Passing the tsc_aux_uret_slot as paramter looks a bit ugly, how about 
externing it?
Re: [PATCH v2 2/2] KVM: SVM: Re-load current, not host, TSC_AUX on #VMEXIT from SEV-ES guest
Posted by Sean Christopherson 1 week, 1 day ago
On Tue, Sep 23, 2025, Xiaoyao Li wrote:
> On 9/20/2025 5:38 AM, Sean Christopherson wrote:
> > ---
> >   arch/x86/kvm/svm/sev.c | 14 +++++++++++++-
> >   arch/x86/kvm/svm/svm.c | 26 +++++++-------------------
> >   arch/x86/kvm/svm/svm.h |  4 +++-
> >   3 files changed, 23 insertions(+), 21 deletions(-)
> > 
> > diff --git a/arch/x86/kvm/svm/sev.c b/arch/x86/kvm/svm/sev.c
> > index cce48fff2e6c..95767b9d0d55 100644
> > --- a/arch/x86/kvm/svm/sev.c
> > +++ b/arch/x86/kvm/svm/sev.c
> > @@ -4664,7 +4664,9 @@ int sev_vcpu_create(struct kvm_vcpu *vcpu)
> >   	return 0;
> >   }
> > -void sev_es_prepare_switch_to_guest(struct vcpu_svm *svm, struct sev_es_save_area *hostsa)

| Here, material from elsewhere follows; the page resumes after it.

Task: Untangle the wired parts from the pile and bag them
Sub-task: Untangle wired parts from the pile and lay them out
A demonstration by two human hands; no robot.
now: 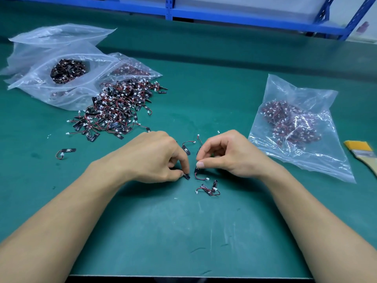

> > +void sev_es_prepare_switch_to_guest(struct vcpu_svm *svm,
> > +				    struct sev_es_save_area *hostsa,
> > +				    int tsc_aux_uret_slot)
> 
> Passing the tsc_aux_uret_slot as paramter looks a bit ugly, how about
> externing it?

Yeah, looking at this again, I agree.  I'll post a v3 (already did; forgot to
hit "send" on this earlier, /facepalm).